The obvious question is: Can we do this in one model instead?
The model for this could look like:
Incorrect Extension Model |
---|
\[ \begin{align} \min\> & \color{darkred}d^+ + \color{darkred}d^- \\ & \color{darkred}d^+ - \color{darkred}d^- = \sum_j \color{darkred}n_j \cdot \color{darkblue} j - \color{darkred}k \cdot \color{darkblue}t \\ &\color{darkred}k = \sum_j \color{darkred}n_j \\ & \color{darkred}n_j \in \{0,1,\dots,\color{darkblue}N_j\} \\ & \color{darkred}d^+,\color{darkred}d^- \ge 0 \\ & \color{darkred}k \in \{1,\dots,\color{darkblue}{\mathit{kmax}}\} \end{align} \] |
Here \(\color{darkred}{k}\) is now a variable, so we prefer not to divide by \(\color{darkred}k\). That would create an MINLP model. It looks like, we can multiply the objective by \(\color{darkred}k\): this makes the problem linear again. But, but.... we have changed the problem a bit: we now prefer smaller \(\color{darkred}k\) above larger ones. Multiplication by \(\color{darkred}k\) this way is only allowed for constant \(k\).
We need to be a bit more careful. In model 1, we measure the deviation as: \[\color{darkred}\Delta = \sum_i \frac{\color{darkblue}p_i\cdot \color{darkred}\delta_i}{\color{darkred}k}-\color{darkblue}t\] We can rewrite this as: \[\color{darkred}\Delta\cdot \color{darkred}k = \sum_i \color{darkblue}p_i\cdot \color{darkred}\delta_i -\color{darkblue}t\cdot\color{darkred}k\] or \[\color{darkred}\Delta\cdot \sum_i \color{darkred}\delta_i = \sum_i \color{darkblue}p_i\cdot \color{darkred}\delta_i -\color{darkblue}t\cdot\color{darkred}k\] The first term is a series of multiplications of a continuous variable with a binary variable.
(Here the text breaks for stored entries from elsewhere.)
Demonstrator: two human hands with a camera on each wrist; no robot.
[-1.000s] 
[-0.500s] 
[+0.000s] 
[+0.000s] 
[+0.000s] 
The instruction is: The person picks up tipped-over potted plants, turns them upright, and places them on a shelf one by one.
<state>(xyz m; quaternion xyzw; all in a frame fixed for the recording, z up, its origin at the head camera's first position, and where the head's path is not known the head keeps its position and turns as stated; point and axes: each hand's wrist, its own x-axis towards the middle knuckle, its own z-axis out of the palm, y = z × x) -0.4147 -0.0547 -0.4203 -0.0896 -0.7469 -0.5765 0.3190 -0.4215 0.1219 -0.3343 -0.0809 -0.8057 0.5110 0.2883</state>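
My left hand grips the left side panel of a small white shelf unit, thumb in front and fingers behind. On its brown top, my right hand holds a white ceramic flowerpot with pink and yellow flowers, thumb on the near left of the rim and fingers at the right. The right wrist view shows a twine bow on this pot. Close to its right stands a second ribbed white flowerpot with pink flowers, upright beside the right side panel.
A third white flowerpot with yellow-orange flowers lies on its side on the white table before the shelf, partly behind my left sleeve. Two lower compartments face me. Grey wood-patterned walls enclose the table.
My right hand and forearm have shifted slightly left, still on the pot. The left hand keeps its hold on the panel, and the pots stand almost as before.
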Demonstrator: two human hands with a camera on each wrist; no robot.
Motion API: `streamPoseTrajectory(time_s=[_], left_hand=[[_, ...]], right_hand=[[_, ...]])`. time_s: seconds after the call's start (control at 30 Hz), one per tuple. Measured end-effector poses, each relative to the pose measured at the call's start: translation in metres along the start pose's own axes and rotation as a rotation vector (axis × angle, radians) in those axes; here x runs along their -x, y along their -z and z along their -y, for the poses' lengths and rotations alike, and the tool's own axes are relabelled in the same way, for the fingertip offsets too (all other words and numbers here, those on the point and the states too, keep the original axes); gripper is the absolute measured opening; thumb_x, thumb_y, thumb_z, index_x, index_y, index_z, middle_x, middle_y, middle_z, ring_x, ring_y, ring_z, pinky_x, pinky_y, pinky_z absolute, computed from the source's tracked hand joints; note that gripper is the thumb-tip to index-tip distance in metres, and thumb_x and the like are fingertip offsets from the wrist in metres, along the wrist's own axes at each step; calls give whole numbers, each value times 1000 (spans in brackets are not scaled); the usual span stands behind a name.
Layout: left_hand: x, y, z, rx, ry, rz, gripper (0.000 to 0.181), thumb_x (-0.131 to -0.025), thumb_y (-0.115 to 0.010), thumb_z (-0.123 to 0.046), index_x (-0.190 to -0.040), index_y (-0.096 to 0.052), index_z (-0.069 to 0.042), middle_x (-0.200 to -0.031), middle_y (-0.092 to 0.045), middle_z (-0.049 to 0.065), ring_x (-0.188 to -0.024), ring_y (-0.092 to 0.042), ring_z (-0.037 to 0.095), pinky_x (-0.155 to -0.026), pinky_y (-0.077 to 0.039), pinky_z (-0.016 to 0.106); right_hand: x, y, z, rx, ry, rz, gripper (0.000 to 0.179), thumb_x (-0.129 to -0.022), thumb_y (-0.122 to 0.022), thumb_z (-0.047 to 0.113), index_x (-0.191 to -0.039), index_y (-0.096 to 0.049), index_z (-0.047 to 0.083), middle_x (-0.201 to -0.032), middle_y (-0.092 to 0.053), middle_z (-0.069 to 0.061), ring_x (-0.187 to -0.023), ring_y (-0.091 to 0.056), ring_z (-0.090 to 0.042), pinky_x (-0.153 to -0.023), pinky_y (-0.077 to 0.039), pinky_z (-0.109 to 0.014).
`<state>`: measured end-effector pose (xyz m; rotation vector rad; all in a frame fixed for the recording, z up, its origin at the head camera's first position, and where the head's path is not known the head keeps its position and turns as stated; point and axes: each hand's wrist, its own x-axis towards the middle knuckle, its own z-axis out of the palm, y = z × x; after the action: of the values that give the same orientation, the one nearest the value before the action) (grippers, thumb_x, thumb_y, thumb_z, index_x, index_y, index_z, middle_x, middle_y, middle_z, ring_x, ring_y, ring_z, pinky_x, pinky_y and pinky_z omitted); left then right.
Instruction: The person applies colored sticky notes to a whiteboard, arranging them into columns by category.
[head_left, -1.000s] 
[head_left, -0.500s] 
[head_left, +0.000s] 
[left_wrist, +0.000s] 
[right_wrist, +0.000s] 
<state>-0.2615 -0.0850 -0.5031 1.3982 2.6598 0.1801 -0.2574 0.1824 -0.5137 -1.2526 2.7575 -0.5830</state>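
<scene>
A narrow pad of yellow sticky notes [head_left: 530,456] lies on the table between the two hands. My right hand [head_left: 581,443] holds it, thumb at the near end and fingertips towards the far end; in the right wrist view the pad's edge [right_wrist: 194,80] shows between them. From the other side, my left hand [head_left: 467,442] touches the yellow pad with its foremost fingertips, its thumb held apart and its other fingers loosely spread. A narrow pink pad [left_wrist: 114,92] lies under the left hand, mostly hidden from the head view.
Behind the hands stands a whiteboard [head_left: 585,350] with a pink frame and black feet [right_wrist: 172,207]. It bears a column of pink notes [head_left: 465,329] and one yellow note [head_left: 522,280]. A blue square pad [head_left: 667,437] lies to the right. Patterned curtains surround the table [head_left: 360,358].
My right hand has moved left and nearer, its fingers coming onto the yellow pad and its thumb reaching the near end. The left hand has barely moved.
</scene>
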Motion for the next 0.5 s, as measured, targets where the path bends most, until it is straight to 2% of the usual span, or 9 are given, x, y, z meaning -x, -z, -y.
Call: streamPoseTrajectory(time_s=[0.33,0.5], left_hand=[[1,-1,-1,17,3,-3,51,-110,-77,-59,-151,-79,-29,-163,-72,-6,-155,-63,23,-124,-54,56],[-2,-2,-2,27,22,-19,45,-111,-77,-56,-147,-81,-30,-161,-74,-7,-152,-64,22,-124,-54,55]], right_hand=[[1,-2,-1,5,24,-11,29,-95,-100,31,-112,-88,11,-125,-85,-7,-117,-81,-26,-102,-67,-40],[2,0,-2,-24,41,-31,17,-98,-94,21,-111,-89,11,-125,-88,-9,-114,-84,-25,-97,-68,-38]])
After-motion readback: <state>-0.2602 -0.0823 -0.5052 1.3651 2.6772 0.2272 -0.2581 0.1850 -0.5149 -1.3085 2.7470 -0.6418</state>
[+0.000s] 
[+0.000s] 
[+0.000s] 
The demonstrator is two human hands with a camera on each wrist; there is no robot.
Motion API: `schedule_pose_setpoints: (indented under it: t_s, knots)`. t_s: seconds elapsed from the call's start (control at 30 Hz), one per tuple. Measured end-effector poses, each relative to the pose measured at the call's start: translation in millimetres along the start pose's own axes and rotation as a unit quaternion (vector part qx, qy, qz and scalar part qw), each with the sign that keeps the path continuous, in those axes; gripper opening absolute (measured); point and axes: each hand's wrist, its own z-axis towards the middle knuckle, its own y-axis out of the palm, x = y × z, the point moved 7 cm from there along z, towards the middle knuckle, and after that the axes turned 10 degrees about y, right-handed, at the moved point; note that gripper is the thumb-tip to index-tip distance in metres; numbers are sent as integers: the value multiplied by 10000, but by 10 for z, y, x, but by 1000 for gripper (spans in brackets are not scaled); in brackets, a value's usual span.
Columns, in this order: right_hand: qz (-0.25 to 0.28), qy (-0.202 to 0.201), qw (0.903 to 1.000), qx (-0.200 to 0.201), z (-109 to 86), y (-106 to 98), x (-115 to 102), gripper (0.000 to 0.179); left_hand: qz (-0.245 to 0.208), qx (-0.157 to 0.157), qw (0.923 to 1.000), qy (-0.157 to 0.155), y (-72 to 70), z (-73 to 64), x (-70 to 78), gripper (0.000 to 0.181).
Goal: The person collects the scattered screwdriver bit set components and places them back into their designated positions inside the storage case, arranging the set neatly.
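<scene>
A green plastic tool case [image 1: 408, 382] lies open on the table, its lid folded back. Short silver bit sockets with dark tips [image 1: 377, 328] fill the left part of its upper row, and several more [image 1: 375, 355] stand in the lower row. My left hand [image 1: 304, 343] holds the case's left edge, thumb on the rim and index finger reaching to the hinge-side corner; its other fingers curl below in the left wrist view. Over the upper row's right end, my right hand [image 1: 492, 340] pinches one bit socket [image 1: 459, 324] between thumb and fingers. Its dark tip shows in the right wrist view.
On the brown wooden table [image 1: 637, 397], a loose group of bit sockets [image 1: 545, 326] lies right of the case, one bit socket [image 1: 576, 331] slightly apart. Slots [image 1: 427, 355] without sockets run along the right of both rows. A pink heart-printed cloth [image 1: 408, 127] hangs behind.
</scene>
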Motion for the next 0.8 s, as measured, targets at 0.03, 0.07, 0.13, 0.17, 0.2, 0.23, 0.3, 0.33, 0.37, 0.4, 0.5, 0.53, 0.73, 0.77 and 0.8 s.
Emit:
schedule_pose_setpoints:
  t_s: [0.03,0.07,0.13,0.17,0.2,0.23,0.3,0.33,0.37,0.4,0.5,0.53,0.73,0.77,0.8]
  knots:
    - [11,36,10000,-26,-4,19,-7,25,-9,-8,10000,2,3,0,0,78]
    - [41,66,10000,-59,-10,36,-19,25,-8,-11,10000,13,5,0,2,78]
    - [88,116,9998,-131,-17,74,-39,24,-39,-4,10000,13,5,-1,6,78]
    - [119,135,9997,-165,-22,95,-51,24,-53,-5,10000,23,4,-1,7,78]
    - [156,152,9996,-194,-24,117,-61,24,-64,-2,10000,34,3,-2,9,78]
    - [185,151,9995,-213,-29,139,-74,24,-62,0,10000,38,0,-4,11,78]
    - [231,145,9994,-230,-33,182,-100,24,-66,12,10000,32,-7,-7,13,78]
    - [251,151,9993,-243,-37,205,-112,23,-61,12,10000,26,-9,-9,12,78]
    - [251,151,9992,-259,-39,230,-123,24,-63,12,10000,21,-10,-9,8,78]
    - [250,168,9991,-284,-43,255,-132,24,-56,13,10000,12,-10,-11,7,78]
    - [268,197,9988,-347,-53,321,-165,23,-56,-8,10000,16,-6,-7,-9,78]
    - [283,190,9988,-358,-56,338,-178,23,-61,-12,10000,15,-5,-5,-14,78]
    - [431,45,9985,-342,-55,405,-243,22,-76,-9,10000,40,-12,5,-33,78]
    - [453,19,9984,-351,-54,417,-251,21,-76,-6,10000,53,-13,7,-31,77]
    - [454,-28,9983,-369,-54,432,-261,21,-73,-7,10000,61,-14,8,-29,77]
This we know how to linearize. A slightly simpler linearization can be applied to non-negative variables. We can actually use non-negative variables by writing \[\sum_i \color{darkred}\delta_i\cdot \color{darkred}d^+ - \sum_i \color{darkred}\delta_i\cdot \color{darkred}d^-\] Linearization the product of a binary variable and a continuous, non-negative variable can be accomplished as follows: \[\begin{aligned} & \color{darkred}y=\color{darkred}x\cdot\color{darkred}\delta \\ &\color{darkred}x,\color{darkred}y \in [0,\color{darkblue}U] \\ & \color{darkred}\delta \in \{0,1\} \end{aligned} \Longleftrightarrow \begin{aligned} & \color{darkred}y \le \color{darkred}\delta\cdot\color{darkblue}U \\ & \color{darkred}y \le \color{darkred}x \\ & \color{darkred}y \ge \color{darkred}x - (1-\color{darkred}\delta) \cdot \color{darkblue}U\\ & \color{darkred}x,\color{darkred}y \in [0,\color{darkblue}U] \\ & \color{darkred}\delta \in \{0,1\}\end{aligned} \] When we assemble this, we have:
Linearized Extension Model |
\[ \begin{align}\min\> & \color{darkred}d^+ + \color{darkred}d^- \\ & \sum_i \left(\color{darkred}y_i^+ - \color{darkred}y_i^- \right) = \sum_i \color{darkred}\delta_i\cdot \color{darkblue}p_i - \color{darkred}k \cdot \color{darkblue}t \\ &
\color{darkred}y_i^{pm} \le \color{darkred}\delta_i\cdot\color{darkblue}U && \forall i, {pm}\in\{+,-\} \\ & \color{darkred}y_i^{pm} \le \color{darkred}d^{pm} && \forall i, {pm}\in\{+,-\} \\ &\color{darkred}y_i^{pm} \le \color{darkred}d^{pm} -(1-\color{darkred}\delta_i)\cdot \color{darkblue}U &&\forall i, {pm}\in\{+,-\} \\ & \color{darkred} k \in \{1,\dots,\color{darkblue}{\mathit{kmax}}\} \\ & \color{darkred}y_i^{pm} \in [0,\color{darkblue}U] \\ & \color{darkred}\delta_i \in \{0,1\}
\end{align}\] |
Before we can run this model we need to establish a value for \(\color{darkblue}U\). I used the safe value: \[ \color{darkblue}U := \color{darkblue}{\mathit{kmax}}\cdot \left(\max_i \color{darkblue}p_i-\min_i \color{darkblue}p_i\right)\]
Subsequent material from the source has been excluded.